Null hypothesis: H0: P1-P2=0 or put differently, P1 = P2, that is, we will accept or reject this depending on the outcome of the test statistic below.
Alternate hypothesis: H1: P1-P2 <> 0 or put differently P1 <> P2

Other assumptions that need to be reviewed:
  • Are the survey samples considered large (perhaps >= 30), which goes toward the type of test statistic to be used (probably either Z or t).
  • Are the two survey samples independent and unpaired (also said to be "unmatched", meaning that the same people were not used in both samples, except for the occasional one who may have been chosen randomly for both surveys).
  • What is the nature of the survey response variable?
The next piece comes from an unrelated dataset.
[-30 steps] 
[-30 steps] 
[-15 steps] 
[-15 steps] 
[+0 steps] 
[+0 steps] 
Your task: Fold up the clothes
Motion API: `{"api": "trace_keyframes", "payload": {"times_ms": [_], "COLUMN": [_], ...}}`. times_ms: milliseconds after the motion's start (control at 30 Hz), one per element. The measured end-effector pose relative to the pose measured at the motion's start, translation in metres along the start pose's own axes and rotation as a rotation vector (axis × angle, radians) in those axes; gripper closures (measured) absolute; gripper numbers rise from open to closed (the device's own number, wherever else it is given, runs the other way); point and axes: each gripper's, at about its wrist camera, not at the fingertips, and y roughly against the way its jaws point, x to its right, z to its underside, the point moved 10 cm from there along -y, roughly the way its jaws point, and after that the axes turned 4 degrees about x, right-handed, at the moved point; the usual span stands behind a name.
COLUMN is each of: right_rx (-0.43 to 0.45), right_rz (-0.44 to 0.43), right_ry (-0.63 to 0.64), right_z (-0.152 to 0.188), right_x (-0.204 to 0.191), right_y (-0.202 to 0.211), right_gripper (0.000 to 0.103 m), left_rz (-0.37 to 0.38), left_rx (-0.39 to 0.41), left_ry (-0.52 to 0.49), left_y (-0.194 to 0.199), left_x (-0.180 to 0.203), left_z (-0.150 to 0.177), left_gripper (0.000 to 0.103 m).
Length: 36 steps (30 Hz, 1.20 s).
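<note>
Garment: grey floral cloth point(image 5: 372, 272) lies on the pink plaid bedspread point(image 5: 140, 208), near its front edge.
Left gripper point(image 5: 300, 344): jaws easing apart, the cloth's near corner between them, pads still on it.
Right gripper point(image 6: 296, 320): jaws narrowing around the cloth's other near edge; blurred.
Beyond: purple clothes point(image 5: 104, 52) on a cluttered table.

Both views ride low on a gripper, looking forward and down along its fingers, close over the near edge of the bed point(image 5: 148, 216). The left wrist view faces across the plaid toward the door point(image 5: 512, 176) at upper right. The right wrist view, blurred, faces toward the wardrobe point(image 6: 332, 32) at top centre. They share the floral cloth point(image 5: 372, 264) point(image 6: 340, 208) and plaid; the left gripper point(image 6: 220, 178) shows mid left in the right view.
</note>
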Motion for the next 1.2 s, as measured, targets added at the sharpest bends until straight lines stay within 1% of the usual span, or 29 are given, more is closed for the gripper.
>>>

Is the response variable dichotomous or continuous? An example of the former: "Do you favor term limits for federal judges? Yes or No", and for the latter, "How many miles do you drive annually?" The answer to this question changes the form of the equation used to estimate the standard deviation of the sampling distribution of the difference. This estimate is often needed because the standard deviation of the populations is typically not known.
  • Are the population variances believed to be equal (i.e., the variance of the population represented by the first survey is approximately the same as the variance of the population represented by the second survey). This assumption is typically assessed by examining the ratio of the two sample standard deviations to confirm that it falls somewhere between 0.5 and 2. If so, then the assumption of approximately equal population variances is typically accepted as reasonable.
  • Evaluate at a level of significance of alpha = 0.05, a typical value associated with statements that carry a fairly high degree of confidence.
A quick back-of-the envelope assessment, making some assumptions (so please assess whether these are valid):
  • The sample sizes are large (to be confirmed next), so the assumption of normality is reasonable and the Z test is an appropriate test statistic. The response variable is dichotomous, so the margin of error (MOE) for some confidence level is a function of the mean and the sample size only. Let's say the hypothesis is to be tested at the level of significance of alpha =0.05 (i.e., the test rejects H0 at alpha=0.05) and the distribution is two-tailed, so the critical Z value, Z_c=1.96 (two-tailed at 95 % confidence). Then the form of the MOE equation is: MOE = Z_c * sqrt( p * (1-p) ) / sqrt ( n )
The MOE equation is solved twice...one time for each survey. We know the sample proportion means p1=0.10 and p2=0.15. This suggests that survey 1 had a sample size n1=384, and survey 2 had a sample size n2=1225. Both of these are considered large, so the assumption of normality is also justified.

Selection of the test statistic:
Since the sample sizes are large, we look at the mean proportions (p1=0.10 and p2=0.15). These are toward the edges of the distribution, but still probably central enough for a valid test. Then the form of the Z test is given by:
z = (p1 - p2) / sqrt ( p * (1-p) * ( 1/n1 + 1/n2 ) )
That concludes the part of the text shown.